The curved lines reflect the spread of the Art Nouveau aesthetics, inspired by the curved and irregular shapes of nature. The sky is made from long waving red and orange traits, and it dominates the composition. The rendition of the sunset is so unique that has arisen many debates on the sources that might have inspired Munch. The most accredited theory suggests that the Norwegian artist might have seen such a sunset between 1883 and 1886 when the effects of the eruption of the Krakatau volcano were visible in Northern Europe (Prata et al. 1380).
The fluid motion of the sky continues in the shrieking figure in the foreground, the central focus of the painting: a hairless and asexual human shape-holding his head and screaming silently through a distorted face.

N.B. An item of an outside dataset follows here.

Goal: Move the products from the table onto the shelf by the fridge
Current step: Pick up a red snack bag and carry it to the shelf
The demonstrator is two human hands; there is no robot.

The waves of the sky seem to resonate with the soundless scream, amplifying the dramatic effect.
Besides the personal experience of Munch, The Scream embodies the sense of a social disease that spread across Europe during the late years of the nineteenth century. In those years, the psychiatrist Siegmund Freud was exploring neurosis and psychoses, Charles Darwin questioned the traditional beliefs on the origin of humankind, and the philosophy of Friedrich Nietzsche was destabilizing the European cultural circles (Siopsi 241). The Scream of Munch goes beyond the personal sphere, becoming the scream of humanity losing its reference points and feeling trapped and alienated in the modern age. Anticipating Expressionism, The Scream represents the attempts of expressing anxiety, fear, and even terror from the subconsciousness.
Conclusion
Today, The Scream is one of the most reproduced artworks ever, only second to Mona Liza. It influenced the work of other prominent artists such as Andy Warhol and Francis Bacon, the contorted screaming face has inspired popular culture broadly. Together with other coeval artworks, the painting by Munch marks the passage from the traditional idea of art as the objective representation of reality to an artist-centered approach, where art is the expression of feelings hidden in the subconscious. From a social perspective, The Scream mirrors a society where scientific progress and philosophical theory undermined traditional European beliefs. Hence, the painting represents the scream of a community that felt deprived of its roots and without a clear future to pursue.
Works Cited
Prata, Fred, et al. The Sky in Edvatd Munchs The Scream. Bulletin of the American Meteorological Society, vol. 99, n. 7, pp. 1378-1390.
Siopsi, Anastasia, Aural and Visual Manifestations of the The Scream in Art, Beginning with Edvard Munchs Der Schrei Der Natur, New Sound. International Journal of Music, vol. 50, 2017, pp. 237-257.
The Scream, 1893, Nasjonalmuseet. Web.